Vol. 2
LIVRO IX
CAPÍTULO IV
Opinião dos
peripatéticos e dos estoicos acerca das perturbações da alma.
São duas as opiniões dos filósofos acerca dos movimentos
da alma a que alguns dos nossos, com o Cícero, chamam «perturbações» (perturbationes);
outros chamam-lhes «disposições» (affectiones) ou «afectos» (affectus), e
ainda outros, como o citado Apuleio, «paixões»
(passiones) — termo que melhor traduz
a palavra grega. Dizem certos filósofos que estas perturbações, disposições ou
paixões atingem mesmo o sábio. Mas, no sábio, elas são moderadas e submetidas à
razão, cuja autoridade lhes impõe leis que, de certo modo, as contêm nos seus
limites necessários. É este o sentimnto quer dos platónicos quer dos
aristotélicos, pois Aristóteles, fundador da escola peripatética, foi discípulo
de Platão.
Segundo outros, como os estoicos, tais paixões nunca
atingem o sábio. Cícero, porém, nos seus livros De finibus bonorum et malorum [i] convence os estoicos de que estão em desacordo, mais em
palavras do que na realidade, com os platónicos ou os peripatéticos. E que os estoicos
se recusam a chamar «bens» às comodidades corporais e exteriores, porque, a seu
ver, não há para o homem «bem» fora da virtude: esta é que é a arte de viver bem
e só reside na alma. Mas estes (os platónicos), usando de linguagem simples e
corrente, chamam-lhes «bens», embora, em comparação com a virtude, que assegura
a rectidão da vida, os considerem pequenos e medíocres. Donde se conclui que,
chame-lhes cada um como quiser — «bens» ou «comodidades» —, ambos os têm em
igual estima, e nesta questão os estoicos mais não procuram que a novidade das
palavras. Também a mim me parece que, quando se pergunta se as paixões do
espírito podem afectar o sábio ou se este está delas totalmente livre, a
discussão versa mais sobre palavras do que sobre realidades. Parece-me, pois,
que o sentimento dos estoicos é idêntico ao dos platónicos e dos aristotélicos,
se não quanto à expressão pelo menos quanto ao âmago da questão.
Para não me tornar demasiado extenso, ponho de parte
outros argumentos e apenas exporei um que é bem revelador. Conta Aulo Gélio,
varão de elegantíssimo estilo e de vasta e profunda erudição, no seu livro que
tem por título Noctes Atticae (Noites
Áticas), que, certo dia, viajava no mar com um reputado filósofo estoico. Esse
filósofo, como mais larga e copiosamente refere Aulo Gélio e eu resumo aqui, ao
ver o barco sacudido por um céu medonho e um mar perigosíssimo, devido ao medo
começou a empalidecer. Isto foi notado pelos presentes, que, apesar da morte
vizinha, curiosamente perguntavam se a alma de um filósofo se perturbaria.

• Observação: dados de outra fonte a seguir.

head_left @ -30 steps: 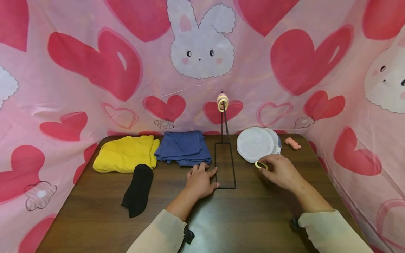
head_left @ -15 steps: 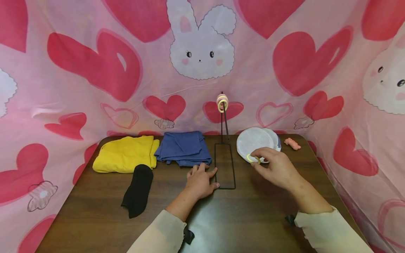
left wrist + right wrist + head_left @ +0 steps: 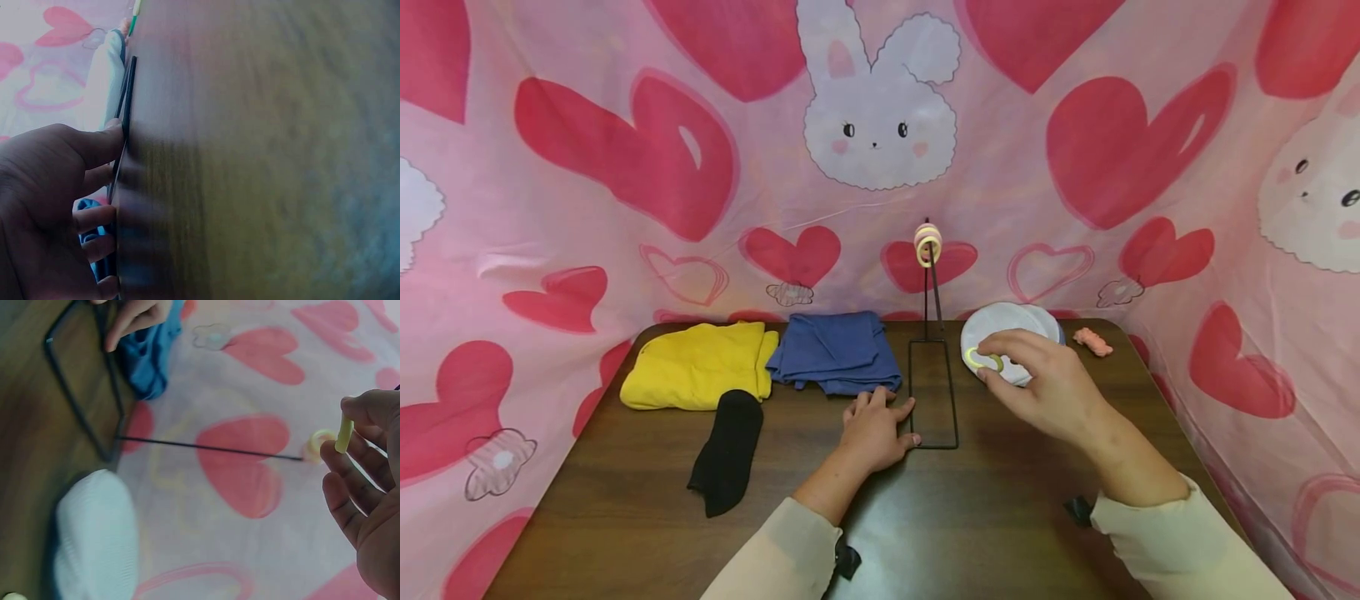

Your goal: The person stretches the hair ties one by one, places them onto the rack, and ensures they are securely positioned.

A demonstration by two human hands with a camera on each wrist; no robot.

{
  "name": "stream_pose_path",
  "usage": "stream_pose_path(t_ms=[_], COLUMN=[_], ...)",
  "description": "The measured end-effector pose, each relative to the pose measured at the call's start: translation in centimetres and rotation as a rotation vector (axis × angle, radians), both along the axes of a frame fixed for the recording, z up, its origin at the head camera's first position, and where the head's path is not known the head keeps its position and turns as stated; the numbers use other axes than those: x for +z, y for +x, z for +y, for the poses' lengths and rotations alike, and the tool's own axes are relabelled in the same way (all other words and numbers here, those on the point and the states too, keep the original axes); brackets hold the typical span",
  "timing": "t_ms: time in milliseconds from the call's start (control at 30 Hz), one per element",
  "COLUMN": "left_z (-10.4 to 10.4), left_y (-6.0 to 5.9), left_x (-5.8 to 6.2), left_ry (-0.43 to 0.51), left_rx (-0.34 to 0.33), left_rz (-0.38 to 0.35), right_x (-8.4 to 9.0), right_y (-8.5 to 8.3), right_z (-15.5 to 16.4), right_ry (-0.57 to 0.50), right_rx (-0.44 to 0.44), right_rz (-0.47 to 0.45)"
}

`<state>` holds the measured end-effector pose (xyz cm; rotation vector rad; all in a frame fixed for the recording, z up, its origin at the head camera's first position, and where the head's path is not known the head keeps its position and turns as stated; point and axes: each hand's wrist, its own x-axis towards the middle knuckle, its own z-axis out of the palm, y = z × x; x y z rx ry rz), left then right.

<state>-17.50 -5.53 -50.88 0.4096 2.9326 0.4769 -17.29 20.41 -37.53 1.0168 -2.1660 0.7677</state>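
Observation:
A black wire stand (image 3: 957, 400) has a rectangular base on the table and a tall upright at its back. Pink and yellow rings (image 3: 927, 243) hang stacked on its top arm. My left hand (image 3: 874, 433) rests at the left side of the base, fingers spread, with the thumb on the black wire (image 3: 130, 94). Between thumb and fingertips, my right hand (image 3: 1048, 383) pinches a small yellow ring (image 3: 973, 360). That hand is raised to the right of the stand, in front of the white round mesh item (image 3: 1000, 321). In the right wrist view the held ring (image 3: 345, 434) appears edge-on.
Folded yellow cloth (image 3: 696, 367) and folded blue cloth (image 3: 835, 350) lie at the back left of the brown table (image 3: 970, 525). A black sock (image 3: 727, 454) lies before them. At the back right is a coral-coloured twisted bundle (image 3: 1093, 342). A patterned curtain (image 3: 745, 167) surrounds the table.
My right hand has lifted the yellow ring from beside the white mesh item and carried it up and left, closer to the stand. The left hand stays put.

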Motion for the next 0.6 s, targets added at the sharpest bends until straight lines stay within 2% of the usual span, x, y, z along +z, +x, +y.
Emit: stream_pose_path(t_ms=[400, 600], left_z=[0.0, 0.0], left_y=[-0.2, -0.1], left_x=[-0.2, -0.2], left_ry=[-0.001, -0.001], left_rx=[0.006, 0.004], left_rz=[-0.002, -0.006], right_x=[4.7, 6.2], right_y=[1.5, 1.9], right_z=[-3.2, -4.4], right_ry=[-0.055, -0.087], right_rx=[0.122, 0.145], right_rz=[0.207, 0.269])
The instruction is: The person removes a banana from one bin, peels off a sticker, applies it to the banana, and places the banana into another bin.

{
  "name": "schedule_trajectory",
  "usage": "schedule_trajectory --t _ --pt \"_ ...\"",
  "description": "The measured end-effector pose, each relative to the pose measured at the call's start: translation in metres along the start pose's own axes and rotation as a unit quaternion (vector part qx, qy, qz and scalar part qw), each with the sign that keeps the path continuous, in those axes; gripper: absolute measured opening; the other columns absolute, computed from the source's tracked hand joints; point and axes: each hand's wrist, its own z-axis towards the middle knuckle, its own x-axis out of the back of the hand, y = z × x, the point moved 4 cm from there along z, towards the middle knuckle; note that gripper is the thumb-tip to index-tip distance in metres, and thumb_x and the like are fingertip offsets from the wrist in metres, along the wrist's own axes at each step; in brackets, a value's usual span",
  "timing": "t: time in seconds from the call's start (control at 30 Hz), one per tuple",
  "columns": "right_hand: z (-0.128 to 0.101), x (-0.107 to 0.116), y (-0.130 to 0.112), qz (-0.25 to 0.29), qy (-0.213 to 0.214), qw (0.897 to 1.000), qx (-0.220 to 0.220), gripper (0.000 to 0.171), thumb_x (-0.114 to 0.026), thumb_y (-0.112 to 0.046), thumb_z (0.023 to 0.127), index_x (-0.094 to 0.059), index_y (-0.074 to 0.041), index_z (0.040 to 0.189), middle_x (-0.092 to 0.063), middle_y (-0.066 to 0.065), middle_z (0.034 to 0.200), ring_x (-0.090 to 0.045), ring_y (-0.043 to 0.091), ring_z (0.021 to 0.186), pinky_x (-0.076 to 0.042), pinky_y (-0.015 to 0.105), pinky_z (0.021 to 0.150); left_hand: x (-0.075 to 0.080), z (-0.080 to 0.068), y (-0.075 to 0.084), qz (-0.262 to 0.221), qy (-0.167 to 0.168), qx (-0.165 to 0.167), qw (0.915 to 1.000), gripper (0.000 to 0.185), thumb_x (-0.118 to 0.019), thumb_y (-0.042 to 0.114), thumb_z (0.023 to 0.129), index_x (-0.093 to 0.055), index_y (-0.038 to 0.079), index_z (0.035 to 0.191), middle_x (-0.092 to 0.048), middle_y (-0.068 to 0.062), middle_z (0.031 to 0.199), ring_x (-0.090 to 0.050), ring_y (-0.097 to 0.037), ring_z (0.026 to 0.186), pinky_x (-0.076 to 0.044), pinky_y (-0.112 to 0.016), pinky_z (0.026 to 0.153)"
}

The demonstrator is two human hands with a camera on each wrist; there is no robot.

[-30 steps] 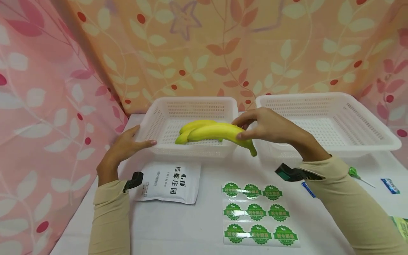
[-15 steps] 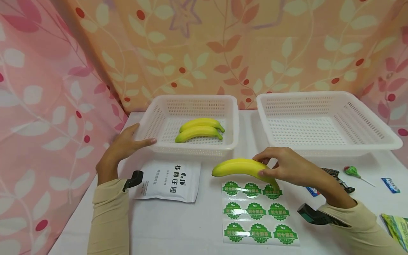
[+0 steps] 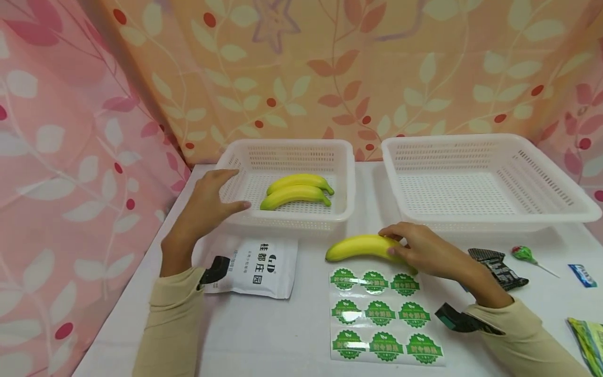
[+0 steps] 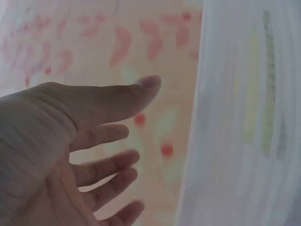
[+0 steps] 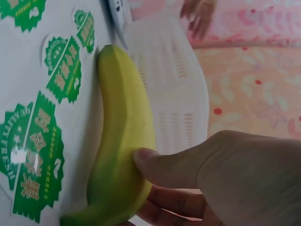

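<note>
right hand [image 3: 431, 251] is gripping a banana [image 3: 360, 246] lying mid-table by the sticker sheet [image 3: 383, 314], left hand [image 3: 207, 209] is hovering with fingers spread loose at the small basket [image 3: 346, 173].

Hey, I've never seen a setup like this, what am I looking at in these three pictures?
A person works with bare hands and wears three cameras. The head view looks down on a white table. The right hand grips a banana lying above a sheet of green stickers; its wrist camera shows that grip close up. The left hand is open by the small basket, which holds two bananas; its wrist camera shows spread fingers. The large basket is to the right.
</note>
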Motion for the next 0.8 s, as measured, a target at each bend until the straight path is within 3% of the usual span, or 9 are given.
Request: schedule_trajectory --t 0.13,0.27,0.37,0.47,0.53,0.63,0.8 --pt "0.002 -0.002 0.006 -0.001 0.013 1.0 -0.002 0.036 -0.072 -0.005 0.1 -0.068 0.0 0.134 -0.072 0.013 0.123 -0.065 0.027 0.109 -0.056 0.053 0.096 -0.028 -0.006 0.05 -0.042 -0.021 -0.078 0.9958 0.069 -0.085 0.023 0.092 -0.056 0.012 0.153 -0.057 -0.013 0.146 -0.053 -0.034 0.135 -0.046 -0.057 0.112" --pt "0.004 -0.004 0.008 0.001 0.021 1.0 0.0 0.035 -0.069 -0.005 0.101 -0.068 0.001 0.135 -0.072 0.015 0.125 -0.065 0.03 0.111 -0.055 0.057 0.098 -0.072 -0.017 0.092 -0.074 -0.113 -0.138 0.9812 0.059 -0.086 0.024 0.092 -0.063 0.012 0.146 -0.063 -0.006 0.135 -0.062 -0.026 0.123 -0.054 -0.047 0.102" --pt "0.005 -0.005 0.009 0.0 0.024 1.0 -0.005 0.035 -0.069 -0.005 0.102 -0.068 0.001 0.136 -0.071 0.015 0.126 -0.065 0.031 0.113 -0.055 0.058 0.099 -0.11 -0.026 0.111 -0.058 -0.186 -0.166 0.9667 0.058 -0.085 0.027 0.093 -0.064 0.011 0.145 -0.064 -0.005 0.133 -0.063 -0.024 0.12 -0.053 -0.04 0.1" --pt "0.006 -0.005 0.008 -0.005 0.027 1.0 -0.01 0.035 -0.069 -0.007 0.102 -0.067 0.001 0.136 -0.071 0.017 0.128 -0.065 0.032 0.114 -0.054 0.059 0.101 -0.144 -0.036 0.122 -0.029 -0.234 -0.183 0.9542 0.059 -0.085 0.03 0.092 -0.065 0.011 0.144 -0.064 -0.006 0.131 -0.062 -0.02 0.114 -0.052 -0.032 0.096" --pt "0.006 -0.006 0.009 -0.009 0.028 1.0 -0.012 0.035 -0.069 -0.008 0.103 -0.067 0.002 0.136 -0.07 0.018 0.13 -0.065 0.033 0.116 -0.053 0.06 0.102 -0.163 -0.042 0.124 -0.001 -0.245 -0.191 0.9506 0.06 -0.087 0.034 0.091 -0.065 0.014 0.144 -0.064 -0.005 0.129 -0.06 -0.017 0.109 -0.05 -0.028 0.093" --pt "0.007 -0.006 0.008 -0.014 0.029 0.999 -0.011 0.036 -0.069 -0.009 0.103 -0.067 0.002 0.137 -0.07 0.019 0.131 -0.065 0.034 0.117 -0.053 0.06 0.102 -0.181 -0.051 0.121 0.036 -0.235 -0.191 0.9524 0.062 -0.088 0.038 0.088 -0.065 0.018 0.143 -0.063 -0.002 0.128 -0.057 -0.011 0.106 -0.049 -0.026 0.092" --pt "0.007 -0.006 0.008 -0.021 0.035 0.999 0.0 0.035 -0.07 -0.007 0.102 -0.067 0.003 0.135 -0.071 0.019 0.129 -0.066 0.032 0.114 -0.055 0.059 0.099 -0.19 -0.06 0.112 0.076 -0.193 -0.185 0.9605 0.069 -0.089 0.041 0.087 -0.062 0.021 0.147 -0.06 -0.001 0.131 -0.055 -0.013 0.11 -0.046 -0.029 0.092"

Depois, passada que foi a tempestade e quando a segurança deu aso à troca de
impressões e mesmo de gracejos, um dos passageiros, faustoso rico asiático,
increpou o filósofo por ter tido medo e empalidecido, ao passo que ele se
manteve intrépido perante a morte iminente. Mas o outro contou-lhe a resposta
do socrático Aristipo: este, ao ouvir, em iguais circunstâncias, as mesmas
palavras de um indivíduo da mesma laia, respondeu-lhe que tinha feito muito bem
em não se apoquentar com a vida de um velhaco, mas que devia recear pela vida
de um Aristipo.
O rico ficou confundido com esta resposta, mas Aulo
Gélio, não com vontade de atacar, mas de aprender, logo perguntou ao filósofo
qual a razão do seu pavor. Este, para satisfazer um homem inflamado do desejo
de aprender, tirou da sacola um livro do estoico Epicteto, em que este
consignava as suas ideias concordantes com os princípios de Zenão e Crisipo,
fundadores, com o se sabe, da escola estoica. Diz Aulo Gélio ter lido nesse
livro que os estoicos admitem certas percepções da alma a que chamam
«fantasias», de que não está em nosso poder saber em que condições e em que momento
se produzem na alma. Quando provêm de acontecimentos terríveis, espantosos,
comovem fatalmente a alma do próprio sábio — e de tal sorte que, por momentos, também
este experimenta o calafrio do medo e a angústia da tristeza, antecipando-se,
por assim dizer, estas paixões ao exercício da inteligência e da razão, sem
que, contudo, o espírito se contagie com o mal, as aprove ou nelas consinta.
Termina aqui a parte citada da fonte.